What you return must match the listing below character for character, minus any pictures.

__RECORDED INFORMATION__:
━━━

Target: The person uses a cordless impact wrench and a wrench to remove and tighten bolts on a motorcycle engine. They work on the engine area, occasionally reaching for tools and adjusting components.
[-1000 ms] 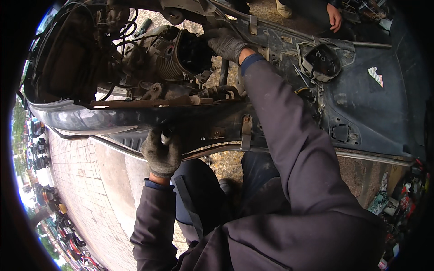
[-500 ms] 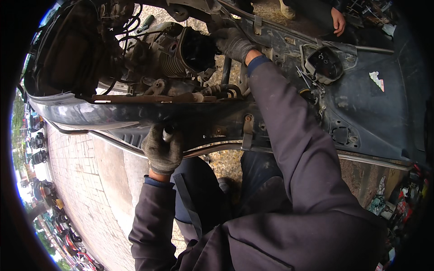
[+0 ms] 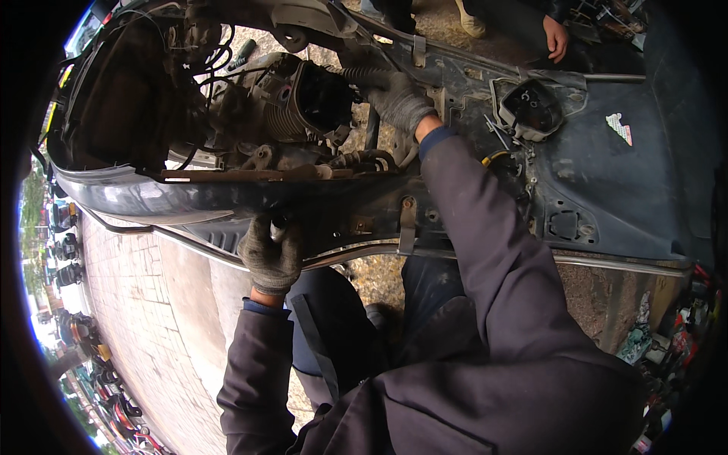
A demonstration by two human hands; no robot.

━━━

__TASK SOLUTION__:
Target: The person uses a cordless impact wrench and a wrench to remove and tighten bolts on a motorcycle engine. They work on the engine area, occasionally reaching for tools and adjusting components.
[-1000 ms] 
[-500 ms] 
[+0 ms] 
A demonstration by two human hands; no robot.

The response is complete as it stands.